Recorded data
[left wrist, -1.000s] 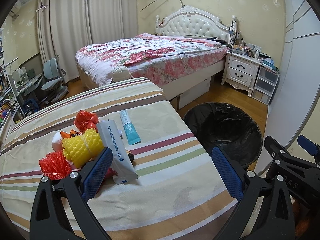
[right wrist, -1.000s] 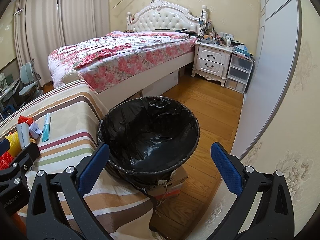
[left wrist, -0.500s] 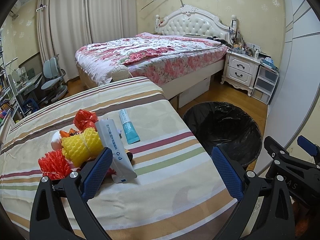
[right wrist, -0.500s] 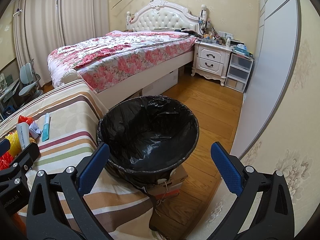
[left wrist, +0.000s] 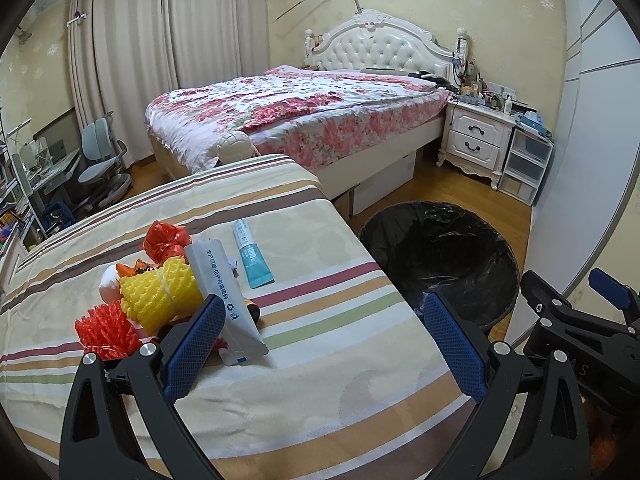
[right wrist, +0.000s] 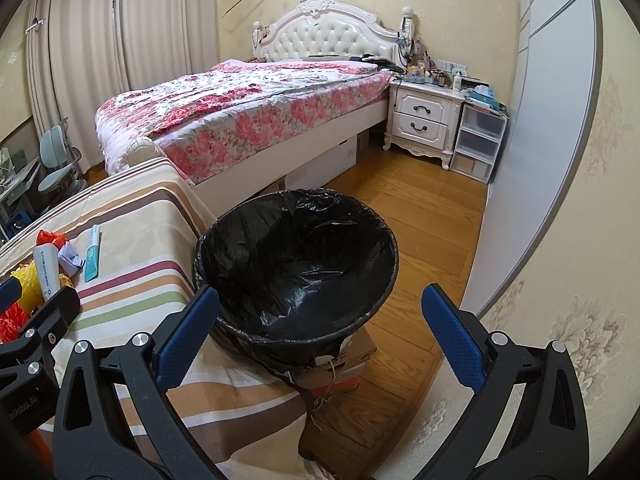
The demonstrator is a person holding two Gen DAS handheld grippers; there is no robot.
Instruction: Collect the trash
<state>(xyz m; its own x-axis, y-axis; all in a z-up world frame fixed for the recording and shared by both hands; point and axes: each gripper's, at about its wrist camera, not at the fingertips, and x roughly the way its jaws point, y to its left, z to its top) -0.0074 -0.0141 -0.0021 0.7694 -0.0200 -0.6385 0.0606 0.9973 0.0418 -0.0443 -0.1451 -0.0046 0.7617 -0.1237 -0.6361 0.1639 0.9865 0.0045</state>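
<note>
Hovering with both the left gripper (left wrist: 320, 344) and right gripper (right wrist: 316, 336) spread wide and empty, I log nothing binned: tubes (left wrist: 218, 280), foam nets (left wrist: 160, 294) and wrappers (left wrist: 166, 238) crowd the striped tabletop (left wrist: 320, 360), bin (right wrist: 296, 264) apparently empty.

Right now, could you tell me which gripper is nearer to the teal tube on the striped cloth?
Left. The left gripper hangs open over the cloth, the teal tube just ahead. The right gripper is open over the black bin, the tube off to its left.
</note>
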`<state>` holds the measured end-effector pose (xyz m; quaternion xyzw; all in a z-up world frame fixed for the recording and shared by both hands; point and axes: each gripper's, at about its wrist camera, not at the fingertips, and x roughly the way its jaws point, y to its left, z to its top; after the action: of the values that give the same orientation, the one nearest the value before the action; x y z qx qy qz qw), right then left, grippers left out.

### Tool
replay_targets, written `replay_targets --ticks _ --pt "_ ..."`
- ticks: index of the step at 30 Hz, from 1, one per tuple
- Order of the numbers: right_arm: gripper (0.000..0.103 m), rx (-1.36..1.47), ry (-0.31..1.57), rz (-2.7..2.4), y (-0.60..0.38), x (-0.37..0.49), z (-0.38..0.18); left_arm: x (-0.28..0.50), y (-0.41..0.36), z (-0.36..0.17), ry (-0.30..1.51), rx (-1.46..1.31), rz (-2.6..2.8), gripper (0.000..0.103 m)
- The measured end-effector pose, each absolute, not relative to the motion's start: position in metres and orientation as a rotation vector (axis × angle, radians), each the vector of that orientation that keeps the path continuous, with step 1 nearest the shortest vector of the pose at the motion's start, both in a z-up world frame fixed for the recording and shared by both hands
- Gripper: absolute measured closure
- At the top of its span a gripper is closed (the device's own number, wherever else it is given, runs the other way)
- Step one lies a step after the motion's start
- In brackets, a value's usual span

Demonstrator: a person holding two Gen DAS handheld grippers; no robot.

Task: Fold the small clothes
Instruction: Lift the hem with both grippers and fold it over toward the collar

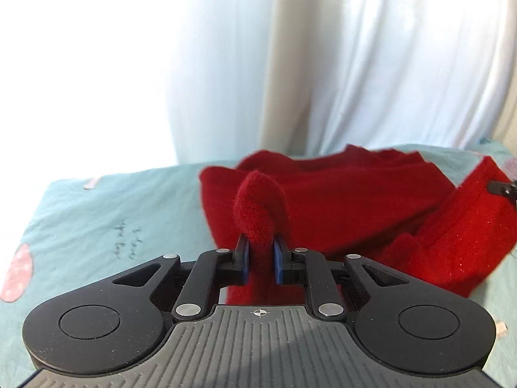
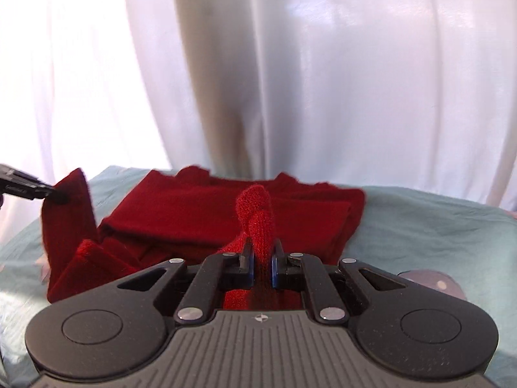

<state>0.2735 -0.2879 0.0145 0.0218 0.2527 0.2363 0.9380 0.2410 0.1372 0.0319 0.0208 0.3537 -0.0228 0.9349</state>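
**Red knit pinched at two edges over a teal sheet**

Red knit garment point(image 1: 339, 200) lies partly folded on a teal sheet point(image 1: 97, 226), with its near edge raised off the surface by both tools.

Left gripper point(image 1: 261, 252) is clenched on a bunched fold of the garment: the cloth rises between the blue pads point(image 1: 278, 260) as a rounded hump and hangs down behind them toward the camera. In the right wrist view this same gripper shows at the far left edge as a dark tip touching a raised corner of the cloth.

Right gripper point(image 2: 261, 258) is likewise clamped on the garment point(image 2: 200, 213), a narrow tongue of knit standing upright between its pads point(image 2: 275, 266). In the left wrist view its dark tip appears at the far right edge, against a lifted flap of red.

Between the two pinched points the cloth sags in loose folds, while the far part lies flat in layers on the sheet point(image 2: 420, 226), near its back edge. The sheet carries printed shapes: a pink dotted one point(image 1: 16, 274) at the left, some dark script point(image 1: 124, 242) beside the garment, and a greyish dotted one point(image 2: 433, 281) on the right.

White curtains point(image 2: 290, 80) hang behind the surface, brightly backlit.
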Motion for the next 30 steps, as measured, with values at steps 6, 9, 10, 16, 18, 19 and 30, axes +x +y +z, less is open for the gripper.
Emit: replay_targets --ticks 6,9,10,16,18,19,30 --pt "0.093 0.091 0.677 0.396 -0.281 0.305 -0.020 0.269 0.159 -0.029 0.894 -0.025 0.026 0.083" --pt "0.089 0.163 0.741 0.431 -0.284 0.307 -0.034 0.263 0.169 -0.053 0.940 -0.083 -0.028 0.068" --pt "0.079 0.180 0.753 0.452 -0.285 0.308 -0.035 0.261 0.169 -0.058 0.946 -0.101 -0.049 0.061" --pt "0.054 0.178 0.801 0.524 -0.265 0.315 -0.042 0.268 0.175 -0.068 0.956 -0.198 -0.087 0.060" --pt "0.082 0.149 0.795 0.533 -0.259 0.313 -0.040 0.269 0.176 -0.067 0.956 -0.202 -0.060 0.078" --pt "0.094 0.125 0.779 0.525 -0.256 0.309 -0.038 0.268 0.177 -0.066 0.954 -0.204 -0.046 0.083" --pt "0.095 -0.030 0.551 0.460 -0.236 0.253 0.029 0.244 0.141 0.001 0.832 -0.037 0.046 0.086"
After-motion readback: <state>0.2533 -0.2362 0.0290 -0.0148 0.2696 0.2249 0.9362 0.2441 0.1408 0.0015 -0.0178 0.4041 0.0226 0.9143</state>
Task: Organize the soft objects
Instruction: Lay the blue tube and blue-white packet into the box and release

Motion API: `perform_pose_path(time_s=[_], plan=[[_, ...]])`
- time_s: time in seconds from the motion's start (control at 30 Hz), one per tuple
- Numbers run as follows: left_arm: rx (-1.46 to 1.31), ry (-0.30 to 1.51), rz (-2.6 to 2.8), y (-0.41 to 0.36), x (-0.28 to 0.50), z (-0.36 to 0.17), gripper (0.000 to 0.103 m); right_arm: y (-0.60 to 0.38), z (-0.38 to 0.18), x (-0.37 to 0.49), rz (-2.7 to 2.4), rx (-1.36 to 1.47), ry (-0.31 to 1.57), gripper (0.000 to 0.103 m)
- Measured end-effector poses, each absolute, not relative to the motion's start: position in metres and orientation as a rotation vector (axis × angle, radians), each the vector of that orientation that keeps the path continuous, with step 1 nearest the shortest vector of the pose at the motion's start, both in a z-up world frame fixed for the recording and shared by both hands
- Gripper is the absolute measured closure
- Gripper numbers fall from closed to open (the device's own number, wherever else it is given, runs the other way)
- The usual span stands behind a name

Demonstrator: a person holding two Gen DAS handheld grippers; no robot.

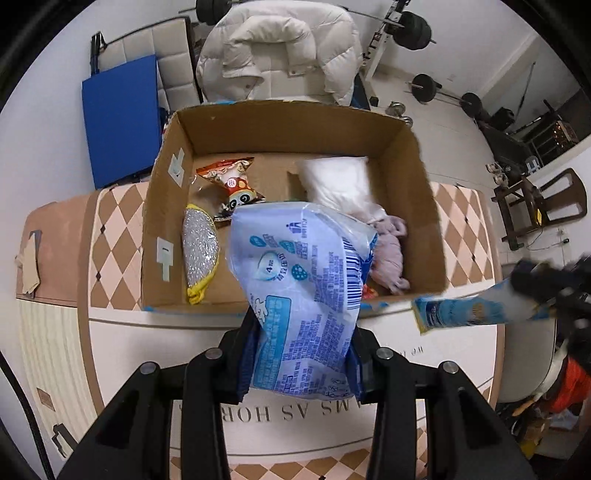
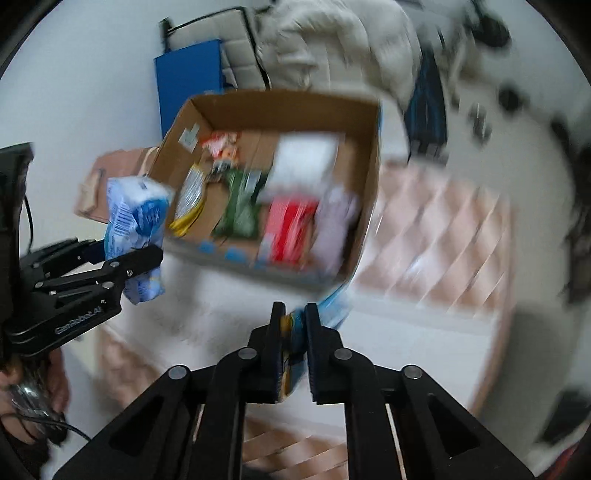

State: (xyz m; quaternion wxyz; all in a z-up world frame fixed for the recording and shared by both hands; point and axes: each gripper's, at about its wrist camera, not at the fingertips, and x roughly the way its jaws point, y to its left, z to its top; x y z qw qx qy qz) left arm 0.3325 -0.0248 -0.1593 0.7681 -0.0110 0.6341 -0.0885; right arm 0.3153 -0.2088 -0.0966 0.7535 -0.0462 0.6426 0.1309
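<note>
My left gripper [image 1: 301, 354] is shut on a blue and white tissue pack [image 1: 299, 291] and holds it above the near edge of an open cardboard box [image 1: 280, 125]. The pack and gripper also show in the right wrist view [image 2: 135, 225]. My right gripper [image 2: 294, 325] is shut on a flat blue and yellow packet [image 2: 291, 332], seen from the left wrist view [image 1: 465, 310] to the right of the box. The box holds a snack bag [image 1: 232, 181], a silver and yellow pouch [image 1: 199, 247], a white pillow pack [image 1: 340, 181] and a lilac cloth [image 1: 388, 251].
The box stands on a checked and white table [image 1: 110, 229]. A green pack [image 2: 240, 206] and a red pack [image 2: 288, 229] lie in the box in the blurred right wrist view. A white puffer jacket [image 1: 280, 48], a blue board [image 1: 122, 118] and barbells [image 1: 413, 29] are behind.
</note>
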Motion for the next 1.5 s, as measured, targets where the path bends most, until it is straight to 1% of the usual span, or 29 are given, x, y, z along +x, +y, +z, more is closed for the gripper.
perform_pose_path(time_s=[0.13, 0.27, 0.5, 0.73, 0.87, 1.0, 1.1, 1.2, 1.33, 1.4, 1.47, 1.5], plan=[[-0.057, 1.409, -0.175, -0.015, 0.35, -0.179, 0.066, -0.17, -0.089, 0.351, 0.335, -0.357, 1.361, 0.095], [-0.094, 1.421, -0.163, -0.006, 0.359, -0.185, 0.066, -0.145, -0.096, 0.372, 0.358, -0.468, 1.355, 0.096], [-0.103, 1.392, -0.145, 0.006, 0.367, -0.175, 0.066, -0.134, -0.099, 0.391, 0.414, -0.368, 1.327, 0.099], [-0.133, 1.362, -0.089, 0.019, 0.38, -0.174, 0.066, -0.12, -0.059, 0.429, 0.424, -0.251, 1.184, 0.099], [-0.15, 1.373, -0.054, 0.025, 0.384, -0.186, 0.066, -0.105, -0.064, 0.459, 0.41, -0.151, 1.145, 0.099], [-0.162, 1.402, -0.015, 0.032, 0.386, -0.204, 0.066, -0.086, -0.088, 0.493, 0.387, -0.043, 1.091, 0.099], [-0.171, 1.426, 0.005, 0.036, 0.386, -0.217, 0.066, -0.092, -0.114, 0.52, 0.331, 0.07, 1.036, 0.099], [-0.181, 1.453, 0.015, 0.036, 0.387, -0.229, 0.066, -0.114, -0.162, 0.548, 0.243, 0.198, 1.032, 0.099], [-0.177, 1.501, 0.003, 0.028, 0.395, -0.249, 0.066, -0.151, -0.227, 0.561, 0.169, 0.279, 1.098, 0.099], [-0.171, 1.522, 0.0, 0.024, 0.399, -0.258, 0.066, -0.167, -0.244, 0.558, 0.141, 0.29, 1.105, 0.1], [-0.143, 1.542, -0.001, 0.017, 0.404, -0.268, 0.066, -0.176, -0.245, 0.552, 0.175, 0.304, 1.084, 0.1], [-0.127, 1.558, 0.001, 0.013, 0.407, -0.275, 0.066, -0.175, -0.243, 0.55, 0.167, 0.268, 1.083, 0.1]])
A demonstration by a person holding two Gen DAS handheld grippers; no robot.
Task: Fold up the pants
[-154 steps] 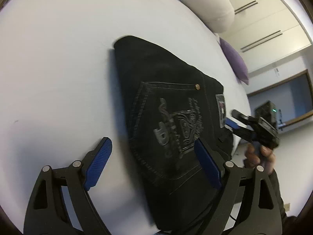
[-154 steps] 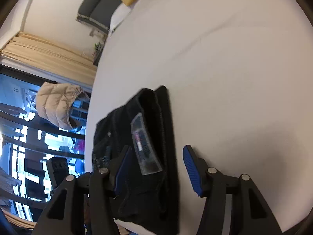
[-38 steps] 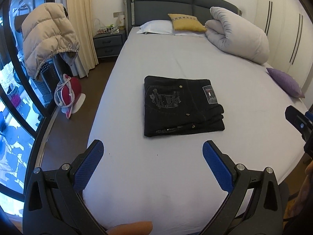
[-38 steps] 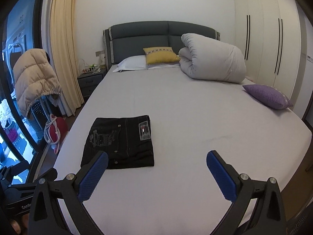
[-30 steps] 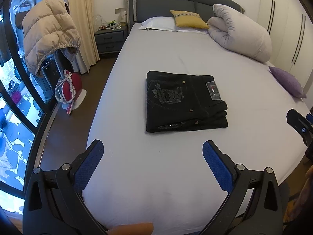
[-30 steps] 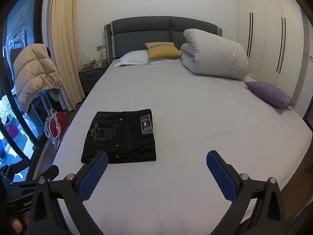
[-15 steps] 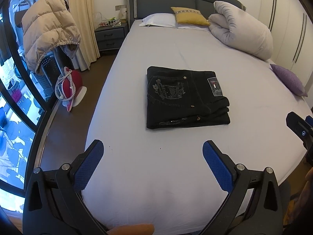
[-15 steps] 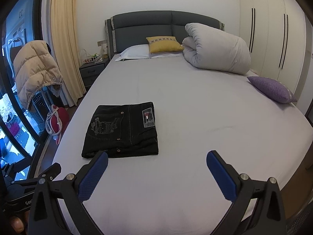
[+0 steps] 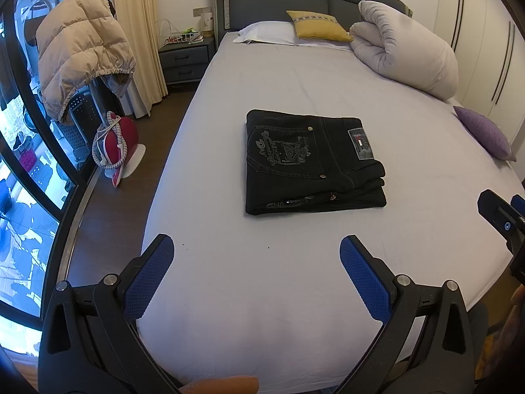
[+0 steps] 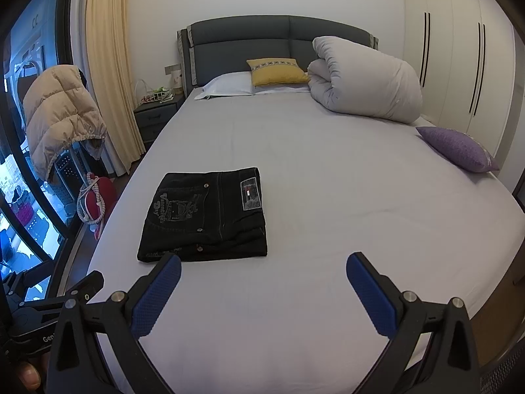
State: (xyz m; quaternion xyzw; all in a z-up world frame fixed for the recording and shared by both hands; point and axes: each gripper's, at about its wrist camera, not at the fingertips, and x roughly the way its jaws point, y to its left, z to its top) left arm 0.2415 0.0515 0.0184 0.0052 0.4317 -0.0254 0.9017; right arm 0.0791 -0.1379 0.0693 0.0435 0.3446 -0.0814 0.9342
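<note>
The black pants lie folded in a flat rectangle on the white bed, back pocket and label patch facing up. They also show in the right wrist view, left of centre. My left gripper is open and empty, held back over the foot of the bed, well short of the pants. My right gripper is open and empty, also back from the pants, which lie just beyond its left finger.
A rolled white duvet, a yellow cushion and a white pillow sit at the headboard. A purple cushion lies at the bed's right edge. A beige jacket, a nightstand and a red bag stand on the left.
Both grippers pulled back from the pants, from close over them to the foot of the bed. In the last second the view has barely shifted. The pants stay still.
</note>
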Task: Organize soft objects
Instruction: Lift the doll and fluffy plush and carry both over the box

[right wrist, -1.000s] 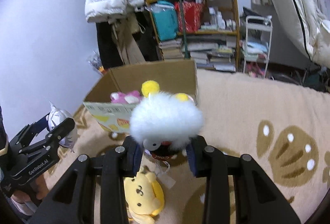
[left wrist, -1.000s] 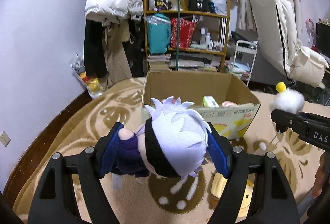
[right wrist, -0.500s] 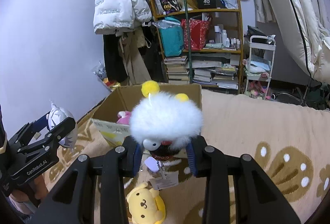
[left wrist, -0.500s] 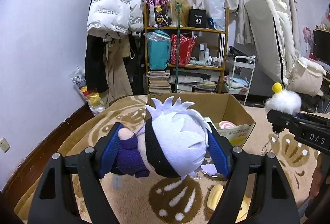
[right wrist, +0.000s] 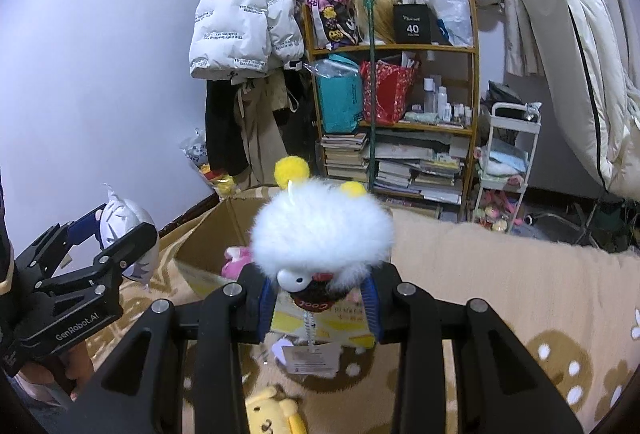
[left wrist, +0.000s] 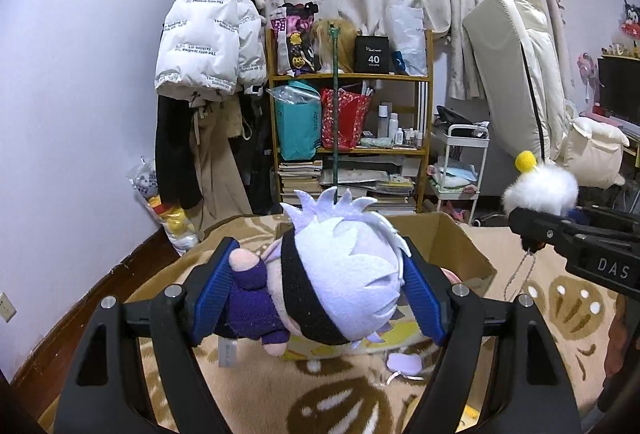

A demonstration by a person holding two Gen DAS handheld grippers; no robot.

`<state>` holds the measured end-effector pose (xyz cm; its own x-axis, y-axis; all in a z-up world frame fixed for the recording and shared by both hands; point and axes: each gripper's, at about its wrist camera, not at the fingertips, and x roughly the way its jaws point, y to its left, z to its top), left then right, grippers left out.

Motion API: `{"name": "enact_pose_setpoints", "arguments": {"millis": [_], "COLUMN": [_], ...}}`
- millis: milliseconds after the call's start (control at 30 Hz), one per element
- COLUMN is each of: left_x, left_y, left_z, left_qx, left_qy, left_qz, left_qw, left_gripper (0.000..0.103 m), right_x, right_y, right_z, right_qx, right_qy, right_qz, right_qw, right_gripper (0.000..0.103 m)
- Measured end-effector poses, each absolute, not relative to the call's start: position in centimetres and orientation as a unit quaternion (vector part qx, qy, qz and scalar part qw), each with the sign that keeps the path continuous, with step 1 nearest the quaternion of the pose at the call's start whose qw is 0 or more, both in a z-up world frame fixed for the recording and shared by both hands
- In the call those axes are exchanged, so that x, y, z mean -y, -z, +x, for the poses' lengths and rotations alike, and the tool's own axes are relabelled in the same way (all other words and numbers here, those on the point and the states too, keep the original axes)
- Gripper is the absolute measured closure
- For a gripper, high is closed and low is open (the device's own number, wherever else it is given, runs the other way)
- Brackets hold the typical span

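Observation:
My left gripper (left wrist: 320, 294) is shut on a white-haired plush doll (left wrist: 340, 274) in purple clothes, held above the rug in front of an open cardboard box (left wrist: 460, 246). My right gripper (right wrist: 318, 298) is shut on a fluffy white plush (right wrist: 320, 234) with yellow pom-poms, its paper tag hanging below. That gripper and plush also show in the left wrist view (left wrist: 540, 190), at the right. The box (right wrist: 212, 234) holds a pink plush (right wrist: 234, 262). A yellow dog plush (right wrist: 268, 414) lies on the rug below my right gripper.
A beige patterned rug (left wrist: 340, 402) covers the floor. Behind the box stand a cluttered wooden shelf (left wrist: 348, 138), hung coats (left wrist: 208, 46), a small white cart (left wrist: 460, 162) and an upright mattress (left wrist: 516, 74). The wall is at the left.
Both grippers have risen with their plushes still held; the box and the yellow plush now sit lower in both views.

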<state>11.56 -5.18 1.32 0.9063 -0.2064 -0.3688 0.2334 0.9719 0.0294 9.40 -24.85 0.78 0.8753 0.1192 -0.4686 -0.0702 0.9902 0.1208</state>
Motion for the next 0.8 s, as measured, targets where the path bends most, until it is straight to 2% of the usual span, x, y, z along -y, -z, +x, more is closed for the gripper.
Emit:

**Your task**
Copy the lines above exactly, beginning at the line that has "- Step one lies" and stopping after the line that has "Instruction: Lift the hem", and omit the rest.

**Response area**
- Step one lies a step after the motion's start
- In brackets, a value's usual span

Demonstrator: a person holding two Gen DAS handheld grippers; no robot.

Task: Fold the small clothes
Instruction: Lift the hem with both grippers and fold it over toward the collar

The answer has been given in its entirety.